Jackson explored themes of family, nature and memory of place for about 15 attendees, then engaged in a Q&A afterward.
“I’m going to start with a dream, my grandmother,” Jackson said.
Jackson started with a poem about her grandmother’s home in Englewood, the neighborhood on the South Side of Chicago where her father grew up, and the impact it felt by a highway’s construction on it.
She also explored themes of memory and family relationships.
“The Garfield exit would come up, just beside the house,” Jackson said, as she read about the house’s former location. “And then I, decades later, would find myself at every possible occasion pointing as I came off that ramp saying, ‘Look, this is where my father grew up. Yes, right there.’”
Acknowledging the past year has been “a quiet, fallow time” for her, she said she has been working on poetry related to her new area of interest: prairies alongside Lake Michigan.
While earning her Master of Fine Arts at Brown University, from which she graduated in 2021, Jackson said she shifted from an original interest in oceans — especially in relation to the transatlantic slave trade — to rivers. Eventually, her passions shifted to what she called “the ghosts of the prairies that still exist around this city and landscape.”
At one point, Jackson shed tears while reciting a section about how her father grew up playing inside the construction zone. Jackson took a pause to wipe her eyes and joked to the audience, “I’m having an emotion.”
Jackson then read a poem about her connection to the Catalpa trees that once stood beside her father’s childhood home, touching on relationships between humans and nature, loss and the passage of time. She followed with a poem about the ecology of the prairies she has grown interested in. At several points, Jackson broke out into song, singing the words on her page. The last part of the reading included excerpts from “Flag.”
Director of the Black Arts Consortium and English Prof. Ivy Wilson said presenting a platform for Black poetry is “one of the pillars” of the group.
He also praised attendees for their questions.
“I’m really appreciative of the questions around craft,” Wilson said. “This was very different from what, oftentimes, we get in academic settings. I was going to ask a question about morphology, and not ecology, but I’m especially grateful for the ways in which the questions here were about the tactility and the physicality of writing.”
Third-year Black Studies Ph.D. candidate Allani Dye said Jackson’s exploration of ecology as a theme related to her work on intersections of environment, culture, storytelling and sustainability.

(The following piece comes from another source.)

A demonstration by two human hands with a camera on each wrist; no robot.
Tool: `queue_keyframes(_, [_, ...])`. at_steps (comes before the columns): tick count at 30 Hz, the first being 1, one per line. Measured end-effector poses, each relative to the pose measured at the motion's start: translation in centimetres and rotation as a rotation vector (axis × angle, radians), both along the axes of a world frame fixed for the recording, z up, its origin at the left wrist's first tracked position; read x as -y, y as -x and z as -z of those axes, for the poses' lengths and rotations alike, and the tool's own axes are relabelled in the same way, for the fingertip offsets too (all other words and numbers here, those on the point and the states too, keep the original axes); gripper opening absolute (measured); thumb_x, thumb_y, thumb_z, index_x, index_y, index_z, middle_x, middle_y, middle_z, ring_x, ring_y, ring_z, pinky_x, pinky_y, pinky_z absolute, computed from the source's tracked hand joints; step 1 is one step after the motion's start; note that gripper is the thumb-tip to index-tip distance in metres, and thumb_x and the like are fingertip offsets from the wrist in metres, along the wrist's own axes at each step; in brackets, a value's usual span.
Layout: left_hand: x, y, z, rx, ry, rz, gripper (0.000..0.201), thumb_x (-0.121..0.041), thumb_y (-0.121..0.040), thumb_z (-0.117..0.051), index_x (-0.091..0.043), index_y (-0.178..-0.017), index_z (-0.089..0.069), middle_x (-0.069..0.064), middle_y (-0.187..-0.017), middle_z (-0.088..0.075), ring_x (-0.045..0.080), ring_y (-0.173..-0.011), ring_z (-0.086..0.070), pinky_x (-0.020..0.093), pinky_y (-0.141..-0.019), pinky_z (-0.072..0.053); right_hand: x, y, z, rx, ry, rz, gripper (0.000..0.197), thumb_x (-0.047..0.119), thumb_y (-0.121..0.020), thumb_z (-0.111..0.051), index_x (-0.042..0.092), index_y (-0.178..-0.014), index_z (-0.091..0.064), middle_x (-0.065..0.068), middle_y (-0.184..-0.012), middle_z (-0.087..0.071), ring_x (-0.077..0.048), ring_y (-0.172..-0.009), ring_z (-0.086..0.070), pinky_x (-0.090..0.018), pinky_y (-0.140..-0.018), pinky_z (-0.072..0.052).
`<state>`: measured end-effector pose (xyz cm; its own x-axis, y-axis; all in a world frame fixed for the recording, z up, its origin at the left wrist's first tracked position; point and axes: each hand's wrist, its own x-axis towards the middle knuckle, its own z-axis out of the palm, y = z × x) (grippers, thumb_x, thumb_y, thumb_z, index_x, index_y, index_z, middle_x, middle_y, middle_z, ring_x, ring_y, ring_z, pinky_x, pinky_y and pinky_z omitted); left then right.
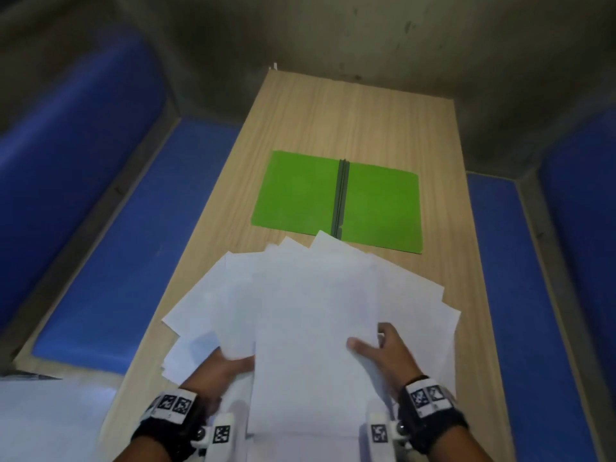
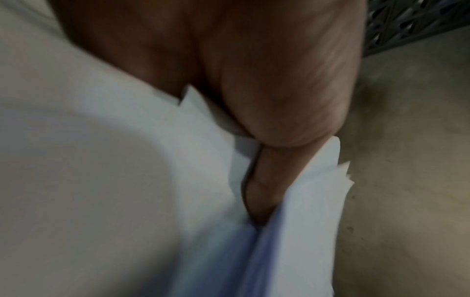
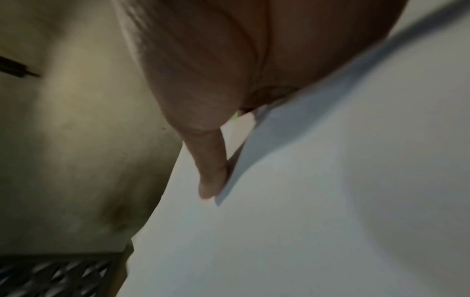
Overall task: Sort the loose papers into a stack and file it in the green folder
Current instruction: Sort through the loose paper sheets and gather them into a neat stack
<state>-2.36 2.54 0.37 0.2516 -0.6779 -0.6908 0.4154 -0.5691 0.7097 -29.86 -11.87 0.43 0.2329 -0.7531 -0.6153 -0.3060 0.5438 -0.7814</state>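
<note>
Left fingers: your left hand [image 1: 222, 366] grips the white loose papers [image 1: 313, 305] at their near left edge, thumb on top, fingers tucked under the sheets.
Right fingers: your right hand [image 1: 383, 351] pinches the near right side, thumb [image 1: 358, 345] flat on the top sheet, fingers curled behind.
Papers: a fanned, uneven sheaf, its far corners reaching over the near edge of the open green card folder [image 1: 336, 200].
Folder: spread flat, mid-way along the light wooden table [image 1: 346, 118].
Left wrist view only: a finger [image 2: 264, 180] wedged between layers of paper.
Right wrist view only: one finger [image 3: 211, 166] lying along a sheet's edge.
Hard to make out: both wrist views are blurred; the fingertips under the sheaf are hidden.
Surroundings: blue padded benches [image 1: 110, 248] flank the table.
</note>
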Motion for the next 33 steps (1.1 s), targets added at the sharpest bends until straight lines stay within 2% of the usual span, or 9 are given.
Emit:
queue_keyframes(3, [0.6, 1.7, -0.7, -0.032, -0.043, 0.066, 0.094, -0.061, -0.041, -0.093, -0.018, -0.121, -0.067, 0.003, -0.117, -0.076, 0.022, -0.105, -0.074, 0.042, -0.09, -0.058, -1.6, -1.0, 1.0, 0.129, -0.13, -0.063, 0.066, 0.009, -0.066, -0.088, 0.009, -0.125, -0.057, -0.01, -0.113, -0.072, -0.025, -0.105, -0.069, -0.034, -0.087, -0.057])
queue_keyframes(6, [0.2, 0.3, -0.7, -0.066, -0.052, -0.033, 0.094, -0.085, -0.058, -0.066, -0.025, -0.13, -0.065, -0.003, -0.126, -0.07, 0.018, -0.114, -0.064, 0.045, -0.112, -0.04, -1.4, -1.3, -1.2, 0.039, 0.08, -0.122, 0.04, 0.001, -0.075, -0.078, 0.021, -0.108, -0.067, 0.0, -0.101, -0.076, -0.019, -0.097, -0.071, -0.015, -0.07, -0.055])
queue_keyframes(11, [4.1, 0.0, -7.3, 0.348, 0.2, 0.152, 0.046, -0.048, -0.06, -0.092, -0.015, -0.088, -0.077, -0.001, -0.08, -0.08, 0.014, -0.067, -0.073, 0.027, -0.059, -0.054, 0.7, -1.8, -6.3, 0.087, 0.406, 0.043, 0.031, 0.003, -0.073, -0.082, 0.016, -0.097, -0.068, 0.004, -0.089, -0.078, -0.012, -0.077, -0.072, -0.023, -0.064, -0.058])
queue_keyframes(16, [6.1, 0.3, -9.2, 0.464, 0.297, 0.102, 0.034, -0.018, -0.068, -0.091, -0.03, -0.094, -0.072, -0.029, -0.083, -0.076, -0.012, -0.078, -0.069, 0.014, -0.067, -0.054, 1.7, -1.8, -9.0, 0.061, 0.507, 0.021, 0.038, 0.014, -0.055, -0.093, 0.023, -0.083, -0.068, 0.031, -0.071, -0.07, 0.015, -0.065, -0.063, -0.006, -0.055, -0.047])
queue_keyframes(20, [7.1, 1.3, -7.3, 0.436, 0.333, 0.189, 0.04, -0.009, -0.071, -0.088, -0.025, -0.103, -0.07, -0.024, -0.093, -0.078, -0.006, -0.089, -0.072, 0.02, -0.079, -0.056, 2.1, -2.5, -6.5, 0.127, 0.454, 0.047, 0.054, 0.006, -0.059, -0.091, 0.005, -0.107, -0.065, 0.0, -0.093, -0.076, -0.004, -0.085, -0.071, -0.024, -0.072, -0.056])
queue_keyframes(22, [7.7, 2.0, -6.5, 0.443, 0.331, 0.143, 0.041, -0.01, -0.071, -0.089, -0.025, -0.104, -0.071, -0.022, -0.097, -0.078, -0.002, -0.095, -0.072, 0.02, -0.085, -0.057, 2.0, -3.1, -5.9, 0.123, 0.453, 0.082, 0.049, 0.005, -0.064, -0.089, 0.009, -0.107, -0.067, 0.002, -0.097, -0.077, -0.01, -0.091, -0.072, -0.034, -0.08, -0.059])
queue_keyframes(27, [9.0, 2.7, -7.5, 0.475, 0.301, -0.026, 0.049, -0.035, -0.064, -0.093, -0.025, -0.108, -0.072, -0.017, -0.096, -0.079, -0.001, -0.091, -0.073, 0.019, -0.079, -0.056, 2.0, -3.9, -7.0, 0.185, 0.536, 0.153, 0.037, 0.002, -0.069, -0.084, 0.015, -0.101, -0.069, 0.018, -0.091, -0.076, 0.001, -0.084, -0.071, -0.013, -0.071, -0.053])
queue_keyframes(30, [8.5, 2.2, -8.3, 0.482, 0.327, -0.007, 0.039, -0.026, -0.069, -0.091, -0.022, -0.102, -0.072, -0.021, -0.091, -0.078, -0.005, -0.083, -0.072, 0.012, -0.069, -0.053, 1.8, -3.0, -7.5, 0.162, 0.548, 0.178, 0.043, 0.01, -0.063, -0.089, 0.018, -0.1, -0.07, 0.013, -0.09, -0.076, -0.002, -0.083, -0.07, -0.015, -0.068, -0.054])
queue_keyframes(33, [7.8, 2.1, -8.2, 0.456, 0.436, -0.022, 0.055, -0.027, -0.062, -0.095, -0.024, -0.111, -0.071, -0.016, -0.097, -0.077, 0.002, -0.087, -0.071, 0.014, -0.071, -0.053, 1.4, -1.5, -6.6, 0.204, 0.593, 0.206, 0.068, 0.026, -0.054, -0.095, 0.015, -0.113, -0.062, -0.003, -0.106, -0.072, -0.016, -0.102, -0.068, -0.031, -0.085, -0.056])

“I’m not a poet, but I’m looking to incorporate different kinds of literature into my work,” Dye said. “Knowing that Imani is a Chicago local was a great way to hear from a Chicago artist but also to speak and think with someone who understands the prairie.”
After the readings, attendees asked Jackson about her inspirations and writing processes in a Q&A. Jackson said she had a tendency to write, “either extremely slowly or in a huge burst all at once.”
She touched on constructing her work in fragments over time and stitching them together, and talked about learning how to utilize blank spaces in poetry.
“It was understanding that the total space of the page, not just the words on it, constitute the poem,” Jackson said. “Which is why when I read, I tend to include a lot of silence. That is what, for me, always threads the poem together.”